▶ _Your objective_
The reply should consist of the entire listing, word for word.

▶ _Available data_
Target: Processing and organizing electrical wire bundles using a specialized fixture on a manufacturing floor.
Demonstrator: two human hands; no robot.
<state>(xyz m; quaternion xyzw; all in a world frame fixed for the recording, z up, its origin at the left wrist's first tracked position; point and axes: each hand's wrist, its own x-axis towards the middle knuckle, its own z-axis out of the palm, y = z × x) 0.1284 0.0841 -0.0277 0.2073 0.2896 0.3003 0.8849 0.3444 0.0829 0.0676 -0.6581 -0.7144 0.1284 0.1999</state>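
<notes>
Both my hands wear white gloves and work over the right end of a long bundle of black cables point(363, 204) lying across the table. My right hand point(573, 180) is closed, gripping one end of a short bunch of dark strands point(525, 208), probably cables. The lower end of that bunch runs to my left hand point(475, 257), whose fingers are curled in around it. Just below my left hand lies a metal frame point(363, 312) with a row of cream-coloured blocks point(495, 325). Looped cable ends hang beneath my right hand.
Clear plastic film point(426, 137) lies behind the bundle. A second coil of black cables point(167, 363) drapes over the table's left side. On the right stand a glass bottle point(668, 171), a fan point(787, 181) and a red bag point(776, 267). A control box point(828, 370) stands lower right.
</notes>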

▶ _Task result_
Target: Processing and organizing electrical wire bundles using a specialized fixture on a manufacturing floor.
Demonstrator: two human hands; no robot.
<state>(xyz m; quaternion xyzw; all in a world frame fixed for the recording, z up, its origin at the left wrist's first tracked position; point and axes: each hand's wrist, its own x-axis towards the middle knuckle, its own z-axis out of the palm, y = z × x) 0.1284 0.0841 -0.0277 0.2073 0.2896 0.3003 0.8849 0.3444 0.0829 0.0676 -0.6581 -0.7144 0.1284 0.1999</state>
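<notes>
Both my hands wear white gloves and work over the right end of a long bundle of black cables point(363, 204) lying across the table. My right hand point(573, 180) is closed, gripping one end of a short bunch of dark strands point(525, 208), probably cables. The lower end of that bunch runs to my left hand point(475, 257), whose fingers are curled in around it. Just below my left hand lies a metal frame point(363, 312) with a row of cream-coloured blocks point(495, 325). Looped cable ends hang beneath my right hand.
Clear plastic film point(426, 137) lies behind the bundle. A second coil of black cables point(167, 363) drapes over the table's left side. On the right stand a glass bottle point(668, 171), a fan point(787, 181) and a red bag point(776, 267). A control box point(828, 370) stands lower right.
</notes>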

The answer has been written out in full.